• Work item:
Repeat the stretch of entries below from the line with "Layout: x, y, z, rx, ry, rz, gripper" through the line with "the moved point". Include both ends and add nothing.

--------------------------------

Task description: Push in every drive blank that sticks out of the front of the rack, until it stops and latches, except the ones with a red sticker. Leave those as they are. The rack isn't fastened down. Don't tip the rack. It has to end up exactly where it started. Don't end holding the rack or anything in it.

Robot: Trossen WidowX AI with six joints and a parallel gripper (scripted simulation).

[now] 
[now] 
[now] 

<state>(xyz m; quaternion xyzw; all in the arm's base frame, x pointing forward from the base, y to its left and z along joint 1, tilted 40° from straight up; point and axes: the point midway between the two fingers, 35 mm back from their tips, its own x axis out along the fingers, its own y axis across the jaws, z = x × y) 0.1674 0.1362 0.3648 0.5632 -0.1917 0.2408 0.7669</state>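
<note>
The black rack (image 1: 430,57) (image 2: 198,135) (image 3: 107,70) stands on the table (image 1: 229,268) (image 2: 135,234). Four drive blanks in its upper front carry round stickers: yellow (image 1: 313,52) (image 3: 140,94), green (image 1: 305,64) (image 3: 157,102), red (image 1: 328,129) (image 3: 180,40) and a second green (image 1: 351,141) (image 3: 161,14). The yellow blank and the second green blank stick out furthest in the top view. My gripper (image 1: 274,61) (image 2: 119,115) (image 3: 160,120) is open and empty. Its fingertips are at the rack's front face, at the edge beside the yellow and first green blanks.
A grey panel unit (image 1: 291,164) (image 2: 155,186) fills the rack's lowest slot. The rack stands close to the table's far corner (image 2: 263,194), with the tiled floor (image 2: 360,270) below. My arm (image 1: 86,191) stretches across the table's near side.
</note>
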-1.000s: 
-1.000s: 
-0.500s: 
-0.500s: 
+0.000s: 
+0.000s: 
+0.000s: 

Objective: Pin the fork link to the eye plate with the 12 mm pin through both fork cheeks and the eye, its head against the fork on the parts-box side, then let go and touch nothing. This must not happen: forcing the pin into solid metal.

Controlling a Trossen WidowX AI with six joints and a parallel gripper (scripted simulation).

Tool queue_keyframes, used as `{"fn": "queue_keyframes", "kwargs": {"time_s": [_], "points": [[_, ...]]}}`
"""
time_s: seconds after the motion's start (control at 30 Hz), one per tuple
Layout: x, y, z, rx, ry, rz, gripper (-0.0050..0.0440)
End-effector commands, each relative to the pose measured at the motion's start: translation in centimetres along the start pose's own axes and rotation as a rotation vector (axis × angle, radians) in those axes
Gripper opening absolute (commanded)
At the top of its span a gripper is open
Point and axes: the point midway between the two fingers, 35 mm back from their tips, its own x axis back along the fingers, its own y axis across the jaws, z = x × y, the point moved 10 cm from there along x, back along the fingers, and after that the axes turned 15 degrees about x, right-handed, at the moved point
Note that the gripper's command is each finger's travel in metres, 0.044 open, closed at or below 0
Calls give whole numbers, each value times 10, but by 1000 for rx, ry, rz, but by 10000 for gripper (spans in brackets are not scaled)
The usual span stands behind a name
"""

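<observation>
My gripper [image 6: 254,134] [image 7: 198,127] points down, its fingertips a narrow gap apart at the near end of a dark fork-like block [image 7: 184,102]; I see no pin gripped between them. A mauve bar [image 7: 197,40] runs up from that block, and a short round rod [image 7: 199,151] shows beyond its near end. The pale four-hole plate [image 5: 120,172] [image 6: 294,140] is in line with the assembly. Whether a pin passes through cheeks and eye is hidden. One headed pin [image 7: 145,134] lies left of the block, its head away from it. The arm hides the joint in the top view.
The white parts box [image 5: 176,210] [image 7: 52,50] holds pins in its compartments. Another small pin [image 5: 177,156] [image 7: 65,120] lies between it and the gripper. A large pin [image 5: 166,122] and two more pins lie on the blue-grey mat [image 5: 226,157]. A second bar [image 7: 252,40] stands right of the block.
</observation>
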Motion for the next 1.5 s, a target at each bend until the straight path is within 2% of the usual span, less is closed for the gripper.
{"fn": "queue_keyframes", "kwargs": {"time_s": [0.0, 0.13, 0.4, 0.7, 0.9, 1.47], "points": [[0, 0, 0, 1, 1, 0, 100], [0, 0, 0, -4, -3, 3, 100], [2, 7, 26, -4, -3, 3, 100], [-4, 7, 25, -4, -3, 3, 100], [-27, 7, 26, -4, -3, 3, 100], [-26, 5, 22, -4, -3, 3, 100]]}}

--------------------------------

• Written answer:
Layout: x, y, z, rx, ry, rz, gripper (-0.0050..0.0440)
End-effector commands, each relative to the pose measured at the motion's start: translation in centimetres along the start pose's own axes and rotation as a rotation vector (axis × angle, radians) in those axes
Gripper opening absolute (commanded)
At the top of its span a gripper is open
Point and axes: the point midway between the two fingers, 35 mm back from their tips, its own x axis back along the fingers, its own y axis across the jaws, z = x × y, the point moved 10 cm from there along x, back along the fingers, and after that the axes turned 15 degrees about x, right-handed, at the moved point

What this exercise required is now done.